» **Task details**
Going through the material below, output exactly the lines from the one containing "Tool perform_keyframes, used" through the one containing "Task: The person", and no pictures.

» **Records to process**
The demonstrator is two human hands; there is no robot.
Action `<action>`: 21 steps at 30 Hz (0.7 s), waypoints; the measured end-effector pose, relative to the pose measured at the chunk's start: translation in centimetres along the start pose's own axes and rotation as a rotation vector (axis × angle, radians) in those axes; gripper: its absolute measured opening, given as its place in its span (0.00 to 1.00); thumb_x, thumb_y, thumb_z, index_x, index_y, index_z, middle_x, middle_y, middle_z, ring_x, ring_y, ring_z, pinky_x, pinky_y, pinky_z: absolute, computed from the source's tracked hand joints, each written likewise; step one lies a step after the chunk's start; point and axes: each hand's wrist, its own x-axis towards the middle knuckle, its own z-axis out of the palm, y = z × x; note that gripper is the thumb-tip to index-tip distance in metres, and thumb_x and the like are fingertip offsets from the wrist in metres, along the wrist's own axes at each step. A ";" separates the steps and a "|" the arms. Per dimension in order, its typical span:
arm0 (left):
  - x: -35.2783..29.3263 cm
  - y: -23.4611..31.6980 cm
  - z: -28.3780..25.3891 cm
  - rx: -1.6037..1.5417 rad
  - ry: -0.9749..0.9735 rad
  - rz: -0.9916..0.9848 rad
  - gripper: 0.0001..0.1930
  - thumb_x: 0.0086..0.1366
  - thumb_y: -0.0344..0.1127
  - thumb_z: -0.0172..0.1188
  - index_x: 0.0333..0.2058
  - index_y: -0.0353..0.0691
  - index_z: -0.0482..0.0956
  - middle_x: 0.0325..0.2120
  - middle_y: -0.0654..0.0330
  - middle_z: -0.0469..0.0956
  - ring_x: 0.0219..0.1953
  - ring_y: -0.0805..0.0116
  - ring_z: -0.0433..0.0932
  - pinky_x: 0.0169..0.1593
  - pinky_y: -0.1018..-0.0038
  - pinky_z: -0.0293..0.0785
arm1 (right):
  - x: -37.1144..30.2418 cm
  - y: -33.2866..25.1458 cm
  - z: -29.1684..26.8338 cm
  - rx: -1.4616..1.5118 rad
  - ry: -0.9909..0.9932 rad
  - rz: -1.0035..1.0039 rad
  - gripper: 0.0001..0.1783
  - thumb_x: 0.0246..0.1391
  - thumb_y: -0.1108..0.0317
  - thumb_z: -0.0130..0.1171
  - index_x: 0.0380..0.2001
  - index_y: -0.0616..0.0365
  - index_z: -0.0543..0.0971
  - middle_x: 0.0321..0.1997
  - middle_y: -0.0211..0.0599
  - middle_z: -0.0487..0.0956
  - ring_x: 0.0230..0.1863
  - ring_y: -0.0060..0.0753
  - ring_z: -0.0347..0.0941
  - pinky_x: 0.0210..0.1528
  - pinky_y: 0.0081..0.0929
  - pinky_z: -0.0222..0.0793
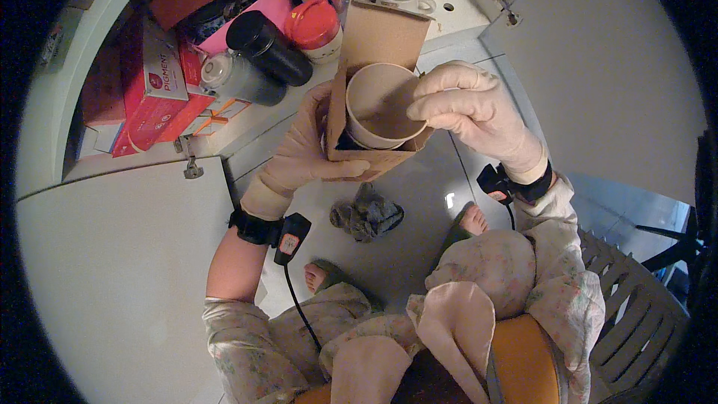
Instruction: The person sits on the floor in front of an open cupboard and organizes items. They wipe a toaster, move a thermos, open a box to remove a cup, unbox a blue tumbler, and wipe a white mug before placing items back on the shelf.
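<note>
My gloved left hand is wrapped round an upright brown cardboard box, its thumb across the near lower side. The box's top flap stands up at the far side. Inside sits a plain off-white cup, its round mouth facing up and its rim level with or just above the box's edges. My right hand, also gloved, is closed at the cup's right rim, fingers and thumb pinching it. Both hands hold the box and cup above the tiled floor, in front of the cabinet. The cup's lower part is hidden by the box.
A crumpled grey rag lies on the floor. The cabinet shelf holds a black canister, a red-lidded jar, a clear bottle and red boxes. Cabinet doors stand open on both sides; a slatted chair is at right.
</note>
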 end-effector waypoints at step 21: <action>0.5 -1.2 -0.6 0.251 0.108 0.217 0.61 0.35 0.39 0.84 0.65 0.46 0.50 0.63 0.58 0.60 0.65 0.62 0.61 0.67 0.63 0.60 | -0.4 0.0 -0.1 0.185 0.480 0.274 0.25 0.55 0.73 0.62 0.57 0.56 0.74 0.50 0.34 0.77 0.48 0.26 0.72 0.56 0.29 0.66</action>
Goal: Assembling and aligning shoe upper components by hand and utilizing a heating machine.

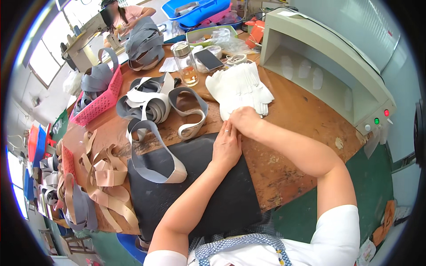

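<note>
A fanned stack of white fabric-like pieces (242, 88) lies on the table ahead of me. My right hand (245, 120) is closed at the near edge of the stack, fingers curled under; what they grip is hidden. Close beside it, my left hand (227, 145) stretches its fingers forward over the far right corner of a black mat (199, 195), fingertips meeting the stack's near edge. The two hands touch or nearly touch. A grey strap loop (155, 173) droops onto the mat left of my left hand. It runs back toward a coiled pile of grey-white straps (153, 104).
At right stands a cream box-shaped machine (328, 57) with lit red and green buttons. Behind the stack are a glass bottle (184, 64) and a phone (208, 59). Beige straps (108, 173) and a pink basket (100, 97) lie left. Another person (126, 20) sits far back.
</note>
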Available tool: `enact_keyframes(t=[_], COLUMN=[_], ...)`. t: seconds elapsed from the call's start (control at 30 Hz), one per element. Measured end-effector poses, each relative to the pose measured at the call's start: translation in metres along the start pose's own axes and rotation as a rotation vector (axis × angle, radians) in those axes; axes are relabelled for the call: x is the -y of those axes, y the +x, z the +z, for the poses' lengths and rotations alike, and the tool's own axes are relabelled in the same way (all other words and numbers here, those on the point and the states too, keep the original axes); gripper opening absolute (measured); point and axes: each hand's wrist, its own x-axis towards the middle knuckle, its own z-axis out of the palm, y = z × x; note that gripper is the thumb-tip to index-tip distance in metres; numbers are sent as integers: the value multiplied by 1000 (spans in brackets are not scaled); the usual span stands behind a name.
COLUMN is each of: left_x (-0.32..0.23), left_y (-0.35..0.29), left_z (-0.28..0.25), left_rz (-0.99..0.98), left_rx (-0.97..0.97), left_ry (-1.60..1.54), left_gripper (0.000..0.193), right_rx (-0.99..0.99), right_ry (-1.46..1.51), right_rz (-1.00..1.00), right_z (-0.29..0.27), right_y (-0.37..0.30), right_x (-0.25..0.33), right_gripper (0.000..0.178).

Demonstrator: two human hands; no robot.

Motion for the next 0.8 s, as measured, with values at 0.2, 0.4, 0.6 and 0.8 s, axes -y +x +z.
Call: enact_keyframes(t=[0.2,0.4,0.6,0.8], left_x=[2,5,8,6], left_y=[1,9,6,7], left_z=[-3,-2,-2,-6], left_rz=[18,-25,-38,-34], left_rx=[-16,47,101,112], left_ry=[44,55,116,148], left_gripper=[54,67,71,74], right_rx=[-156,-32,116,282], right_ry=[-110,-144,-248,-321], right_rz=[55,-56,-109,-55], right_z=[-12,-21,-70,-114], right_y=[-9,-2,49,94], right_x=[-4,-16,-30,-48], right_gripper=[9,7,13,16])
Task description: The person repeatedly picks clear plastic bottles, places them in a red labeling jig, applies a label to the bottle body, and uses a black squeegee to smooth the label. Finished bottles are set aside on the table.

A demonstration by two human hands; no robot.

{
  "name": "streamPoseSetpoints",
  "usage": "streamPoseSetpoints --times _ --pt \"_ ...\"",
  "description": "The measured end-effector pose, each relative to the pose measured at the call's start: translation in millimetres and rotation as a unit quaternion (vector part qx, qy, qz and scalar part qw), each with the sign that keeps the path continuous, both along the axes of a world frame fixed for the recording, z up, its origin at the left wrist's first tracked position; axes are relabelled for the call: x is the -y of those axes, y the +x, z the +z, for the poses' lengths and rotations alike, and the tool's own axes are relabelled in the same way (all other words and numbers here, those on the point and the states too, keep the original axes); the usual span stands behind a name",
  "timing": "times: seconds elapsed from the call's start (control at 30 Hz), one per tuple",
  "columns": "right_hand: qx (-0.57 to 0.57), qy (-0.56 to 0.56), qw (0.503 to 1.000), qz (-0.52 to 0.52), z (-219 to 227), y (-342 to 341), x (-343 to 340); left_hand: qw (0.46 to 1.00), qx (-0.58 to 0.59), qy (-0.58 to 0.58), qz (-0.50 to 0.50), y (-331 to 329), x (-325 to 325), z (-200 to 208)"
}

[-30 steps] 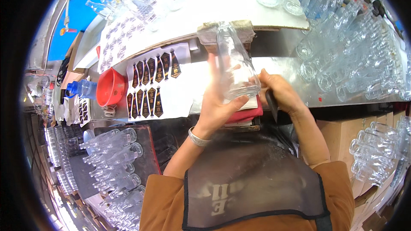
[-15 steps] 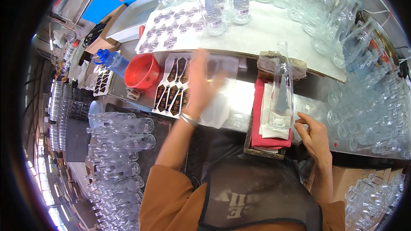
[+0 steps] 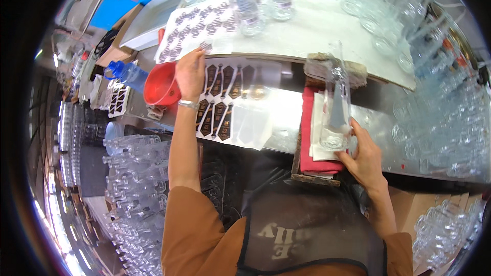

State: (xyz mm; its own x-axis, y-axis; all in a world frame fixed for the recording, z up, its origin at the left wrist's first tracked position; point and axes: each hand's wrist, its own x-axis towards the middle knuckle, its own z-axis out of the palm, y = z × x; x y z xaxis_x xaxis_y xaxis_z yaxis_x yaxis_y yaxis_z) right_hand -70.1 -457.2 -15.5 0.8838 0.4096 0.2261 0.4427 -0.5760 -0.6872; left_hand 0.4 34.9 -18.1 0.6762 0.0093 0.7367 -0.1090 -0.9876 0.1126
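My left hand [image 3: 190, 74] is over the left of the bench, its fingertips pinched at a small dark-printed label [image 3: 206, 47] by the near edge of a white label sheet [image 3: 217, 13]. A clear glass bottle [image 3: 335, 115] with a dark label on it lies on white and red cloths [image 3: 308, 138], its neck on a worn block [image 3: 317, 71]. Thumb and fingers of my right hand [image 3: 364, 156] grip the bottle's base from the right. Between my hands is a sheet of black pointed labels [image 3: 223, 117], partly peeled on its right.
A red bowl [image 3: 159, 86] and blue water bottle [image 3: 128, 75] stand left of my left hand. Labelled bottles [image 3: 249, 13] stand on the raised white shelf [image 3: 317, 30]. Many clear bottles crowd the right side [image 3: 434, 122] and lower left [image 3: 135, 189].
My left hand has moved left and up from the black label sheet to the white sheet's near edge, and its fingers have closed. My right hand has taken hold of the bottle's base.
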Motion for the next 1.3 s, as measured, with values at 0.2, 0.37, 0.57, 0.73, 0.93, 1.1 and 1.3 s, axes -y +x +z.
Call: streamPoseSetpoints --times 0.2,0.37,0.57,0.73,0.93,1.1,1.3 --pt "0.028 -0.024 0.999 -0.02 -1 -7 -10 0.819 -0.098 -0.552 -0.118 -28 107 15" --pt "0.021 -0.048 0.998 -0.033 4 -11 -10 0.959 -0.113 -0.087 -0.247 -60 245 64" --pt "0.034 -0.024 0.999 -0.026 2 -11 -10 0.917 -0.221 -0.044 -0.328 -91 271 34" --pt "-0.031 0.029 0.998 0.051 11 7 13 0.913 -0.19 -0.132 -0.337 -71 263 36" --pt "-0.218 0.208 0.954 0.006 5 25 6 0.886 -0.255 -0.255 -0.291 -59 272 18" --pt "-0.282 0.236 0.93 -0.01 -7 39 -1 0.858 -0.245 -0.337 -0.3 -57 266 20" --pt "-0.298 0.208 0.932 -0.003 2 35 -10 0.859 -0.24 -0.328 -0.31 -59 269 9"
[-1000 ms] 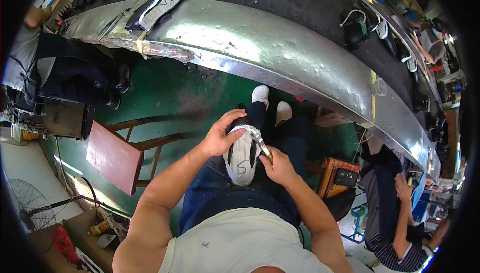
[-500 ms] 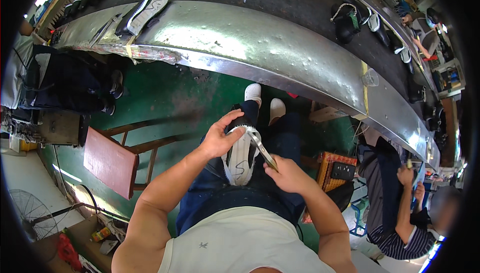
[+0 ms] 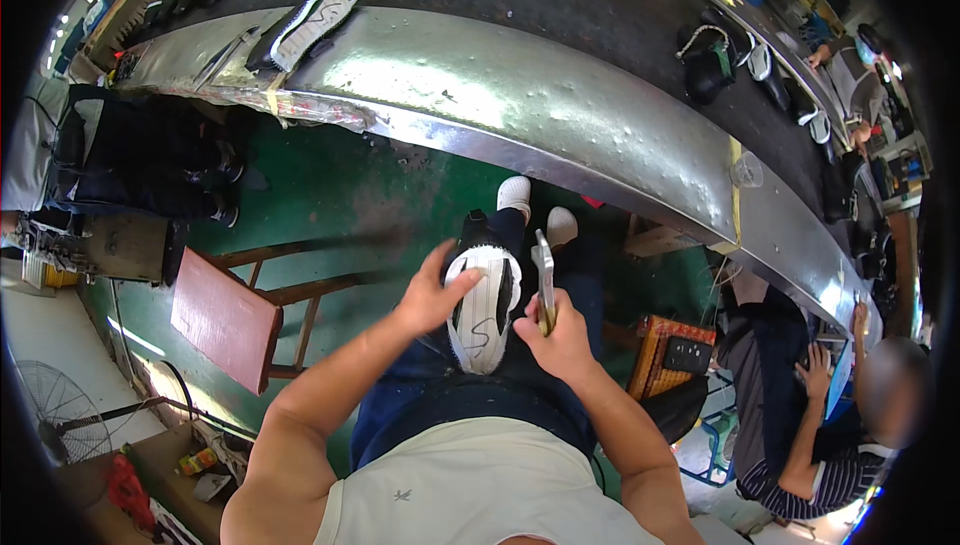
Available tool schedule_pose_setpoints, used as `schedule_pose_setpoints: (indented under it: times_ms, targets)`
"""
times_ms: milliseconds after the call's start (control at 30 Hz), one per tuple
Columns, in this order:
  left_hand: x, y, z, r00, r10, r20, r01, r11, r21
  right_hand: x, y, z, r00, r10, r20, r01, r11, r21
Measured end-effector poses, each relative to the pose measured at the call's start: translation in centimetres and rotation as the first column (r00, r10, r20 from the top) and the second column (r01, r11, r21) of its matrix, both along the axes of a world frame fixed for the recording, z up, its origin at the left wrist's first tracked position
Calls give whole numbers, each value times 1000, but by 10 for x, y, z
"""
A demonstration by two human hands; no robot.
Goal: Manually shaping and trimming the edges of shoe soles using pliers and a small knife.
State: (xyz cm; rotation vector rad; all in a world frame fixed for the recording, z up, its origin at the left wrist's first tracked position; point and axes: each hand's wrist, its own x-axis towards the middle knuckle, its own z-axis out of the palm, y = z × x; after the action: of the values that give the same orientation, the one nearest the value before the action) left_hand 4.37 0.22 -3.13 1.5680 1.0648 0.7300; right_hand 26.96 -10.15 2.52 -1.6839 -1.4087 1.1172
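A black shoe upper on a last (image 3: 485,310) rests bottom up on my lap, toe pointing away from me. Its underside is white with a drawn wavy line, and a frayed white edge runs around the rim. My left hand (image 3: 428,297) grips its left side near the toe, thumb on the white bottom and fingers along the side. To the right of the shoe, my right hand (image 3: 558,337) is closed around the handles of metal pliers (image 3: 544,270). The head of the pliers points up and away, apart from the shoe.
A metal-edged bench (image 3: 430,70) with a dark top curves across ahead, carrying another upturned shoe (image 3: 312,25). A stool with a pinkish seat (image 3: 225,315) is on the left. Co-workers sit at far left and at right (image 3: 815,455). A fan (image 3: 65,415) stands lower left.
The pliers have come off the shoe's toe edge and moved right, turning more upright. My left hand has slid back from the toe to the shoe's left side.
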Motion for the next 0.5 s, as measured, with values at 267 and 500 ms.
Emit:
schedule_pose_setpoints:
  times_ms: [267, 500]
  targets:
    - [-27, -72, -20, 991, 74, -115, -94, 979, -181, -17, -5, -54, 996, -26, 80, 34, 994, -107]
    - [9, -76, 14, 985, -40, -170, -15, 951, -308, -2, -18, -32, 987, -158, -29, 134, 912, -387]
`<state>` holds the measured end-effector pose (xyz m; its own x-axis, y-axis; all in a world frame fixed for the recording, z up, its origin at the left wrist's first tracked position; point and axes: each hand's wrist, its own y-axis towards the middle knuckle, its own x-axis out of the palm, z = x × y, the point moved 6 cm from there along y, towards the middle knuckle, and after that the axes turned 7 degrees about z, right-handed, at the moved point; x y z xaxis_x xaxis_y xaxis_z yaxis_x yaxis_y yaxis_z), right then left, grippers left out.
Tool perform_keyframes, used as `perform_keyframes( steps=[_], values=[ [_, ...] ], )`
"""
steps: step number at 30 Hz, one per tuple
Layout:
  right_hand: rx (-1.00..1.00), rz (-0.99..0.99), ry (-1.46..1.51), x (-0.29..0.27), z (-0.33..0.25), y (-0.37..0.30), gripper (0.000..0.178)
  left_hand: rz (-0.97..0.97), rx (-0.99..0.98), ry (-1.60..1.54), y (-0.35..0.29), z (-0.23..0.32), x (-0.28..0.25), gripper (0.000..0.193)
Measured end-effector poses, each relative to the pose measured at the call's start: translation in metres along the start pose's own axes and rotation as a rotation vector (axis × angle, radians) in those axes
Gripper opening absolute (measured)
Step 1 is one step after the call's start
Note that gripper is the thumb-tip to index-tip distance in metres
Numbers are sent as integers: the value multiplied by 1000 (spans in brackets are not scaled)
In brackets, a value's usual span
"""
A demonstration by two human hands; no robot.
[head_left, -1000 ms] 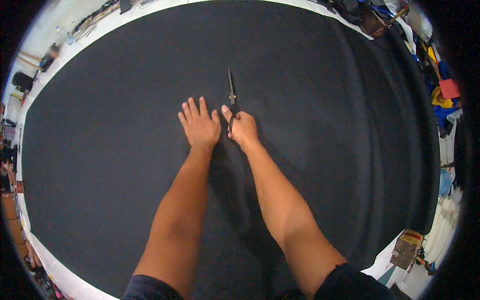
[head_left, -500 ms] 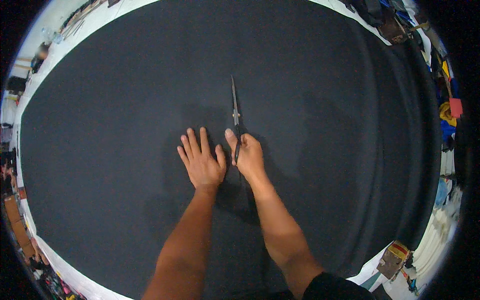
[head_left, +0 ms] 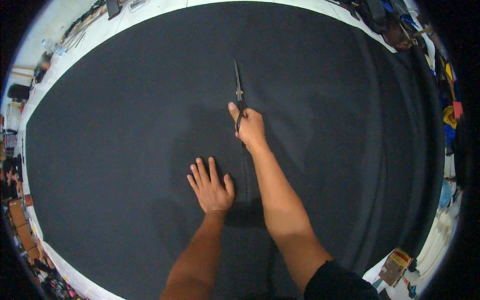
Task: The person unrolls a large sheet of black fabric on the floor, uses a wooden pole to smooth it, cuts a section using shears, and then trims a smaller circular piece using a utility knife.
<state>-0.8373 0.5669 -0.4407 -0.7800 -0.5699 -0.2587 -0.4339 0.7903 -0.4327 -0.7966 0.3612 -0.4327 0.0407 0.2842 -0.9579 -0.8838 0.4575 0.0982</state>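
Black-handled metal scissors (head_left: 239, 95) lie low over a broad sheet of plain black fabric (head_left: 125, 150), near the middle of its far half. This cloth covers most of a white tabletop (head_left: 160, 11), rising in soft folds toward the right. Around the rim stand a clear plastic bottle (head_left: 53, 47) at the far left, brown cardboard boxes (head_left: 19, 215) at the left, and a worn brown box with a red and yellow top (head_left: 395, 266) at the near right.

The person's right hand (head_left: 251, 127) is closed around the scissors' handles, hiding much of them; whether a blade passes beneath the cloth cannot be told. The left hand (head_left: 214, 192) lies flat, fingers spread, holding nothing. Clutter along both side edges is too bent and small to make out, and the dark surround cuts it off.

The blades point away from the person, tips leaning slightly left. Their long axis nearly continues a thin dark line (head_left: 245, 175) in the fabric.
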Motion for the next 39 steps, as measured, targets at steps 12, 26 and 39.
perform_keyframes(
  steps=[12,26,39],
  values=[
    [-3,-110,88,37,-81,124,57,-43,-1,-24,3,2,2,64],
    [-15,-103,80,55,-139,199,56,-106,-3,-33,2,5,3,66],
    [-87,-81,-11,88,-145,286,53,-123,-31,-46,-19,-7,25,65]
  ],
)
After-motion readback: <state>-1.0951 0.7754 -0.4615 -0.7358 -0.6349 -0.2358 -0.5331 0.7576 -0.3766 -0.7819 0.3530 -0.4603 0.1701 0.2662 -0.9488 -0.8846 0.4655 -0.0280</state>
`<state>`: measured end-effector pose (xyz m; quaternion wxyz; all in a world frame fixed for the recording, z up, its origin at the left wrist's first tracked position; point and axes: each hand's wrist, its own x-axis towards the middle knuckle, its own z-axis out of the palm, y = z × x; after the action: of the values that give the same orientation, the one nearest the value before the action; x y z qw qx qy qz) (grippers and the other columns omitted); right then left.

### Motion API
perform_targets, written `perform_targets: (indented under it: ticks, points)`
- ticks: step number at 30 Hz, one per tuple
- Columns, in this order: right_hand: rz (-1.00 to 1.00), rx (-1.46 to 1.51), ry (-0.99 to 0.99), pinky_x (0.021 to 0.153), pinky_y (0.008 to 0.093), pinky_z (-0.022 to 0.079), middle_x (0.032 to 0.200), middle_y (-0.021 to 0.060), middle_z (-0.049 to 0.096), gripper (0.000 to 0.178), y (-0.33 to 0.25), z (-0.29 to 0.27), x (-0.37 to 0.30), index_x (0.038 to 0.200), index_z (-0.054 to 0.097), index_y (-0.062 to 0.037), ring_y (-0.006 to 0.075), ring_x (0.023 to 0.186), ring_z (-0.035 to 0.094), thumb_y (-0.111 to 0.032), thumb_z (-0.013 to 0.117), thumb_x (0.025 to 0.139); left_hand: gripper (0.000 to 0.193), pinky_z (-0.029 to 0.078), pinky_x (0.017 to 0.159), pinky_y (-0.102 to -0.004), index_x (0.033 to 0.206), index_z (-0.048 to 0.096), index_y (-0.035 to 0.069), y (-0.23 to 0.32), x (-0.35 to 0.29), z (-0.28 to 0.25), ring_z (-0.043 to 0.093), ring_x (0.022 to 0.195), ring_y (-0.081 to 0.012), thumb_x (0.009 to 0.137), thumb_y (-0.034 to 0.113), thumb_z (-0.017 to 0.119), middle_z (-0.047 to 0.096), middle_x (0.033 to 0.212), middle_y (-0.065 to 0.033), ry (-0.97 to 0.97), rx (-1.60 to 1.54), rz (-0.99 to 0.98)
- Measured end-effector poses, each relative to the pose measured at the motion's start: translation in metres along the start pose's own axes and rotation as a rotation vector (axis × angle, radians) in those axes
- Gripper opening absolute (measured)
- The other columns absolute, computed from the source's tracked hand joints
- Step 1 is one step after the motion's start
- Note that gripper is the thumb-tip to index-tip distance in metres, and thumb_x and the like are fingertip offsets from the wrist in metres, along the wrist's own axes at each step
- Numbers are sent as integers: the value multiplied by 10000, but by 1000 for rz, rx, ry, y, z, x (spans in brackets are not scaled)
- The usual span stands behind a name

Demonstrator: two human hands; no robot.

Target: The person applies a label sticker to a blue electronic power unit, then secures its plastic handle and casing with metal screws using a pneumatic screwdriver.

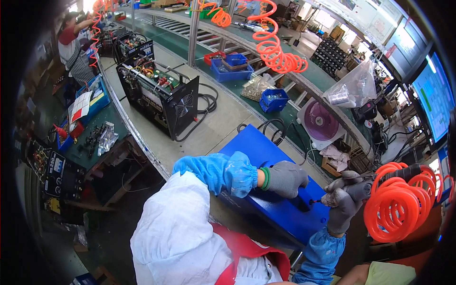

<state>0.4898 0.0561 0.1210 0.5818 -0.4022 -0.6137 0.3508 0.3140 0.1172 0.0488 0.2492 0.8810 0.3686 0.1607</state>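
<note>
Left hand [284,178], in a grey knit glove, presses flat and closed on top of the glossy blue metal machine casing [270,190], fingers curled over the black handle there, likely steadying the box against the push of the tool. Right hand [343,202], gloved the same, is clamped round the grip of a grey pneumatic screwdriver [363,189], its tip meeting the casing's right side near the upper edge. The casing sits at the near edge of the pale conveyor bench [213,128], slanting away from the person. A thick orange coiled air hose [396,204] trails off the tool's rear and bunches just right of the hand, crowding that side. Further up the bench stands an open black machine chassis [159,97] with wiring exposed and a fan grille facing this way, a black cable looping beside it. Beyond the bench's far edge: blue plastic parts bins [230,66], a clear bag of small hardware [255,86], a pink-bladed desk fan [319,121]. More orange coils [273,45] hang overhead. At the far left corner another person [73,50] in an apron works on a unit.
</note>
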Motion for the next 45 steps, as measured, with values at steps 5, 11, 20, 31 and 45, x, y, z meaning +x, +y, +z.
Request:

» **Reply**
Tool perform_keyframes, used as `perform_keyframes( steps=[_], values=[ [_, ...] ], )`
"""
steps: step number at 30 Hz, one per tuple
Layout:
  right_hand: rx (-1.00..1.00), rz (-0.99..0.99), ry (-1.46..1.51), x (-0.29..0.27), z (-0.33..0.25), y (-0.37..0.30), gripper (0.000..0.178)
  left_hand: rz (-0.97..0.97), rx (-0.99..0.98), ry (-1.60..1.54), y (-0.35..0.29), z (-0.23..0.32), x (-0.28..0.25), gripper (0.000..0.193)
Measured end-effector poses, each relative to the pose measured at the call's start: translation in metres along the start pose's own axes and rotation as a rotation vector (axis × angle, radians) in those axes
Gripper opening absolute (measured)
Step 1 is one step after the call's start
Note that gripper is the thumb-tip to index-tip distance in metres
Numbers are sent as integers: the value multiplied by 1000 (spans in brackets are not scaled)
In brackets, a value's usual span
"""
A demonstration by two human hands; no robot.
[head_left, -1000 ms] 
[head_left, -500 ms] 
[head_left, +0 ms] 
Task: The person unrolls a large sheet of black fabric on the floor, uses a wooden pole to smooth it, cuts a section using shears, and then trims a smaller circular piece using a utility knife.

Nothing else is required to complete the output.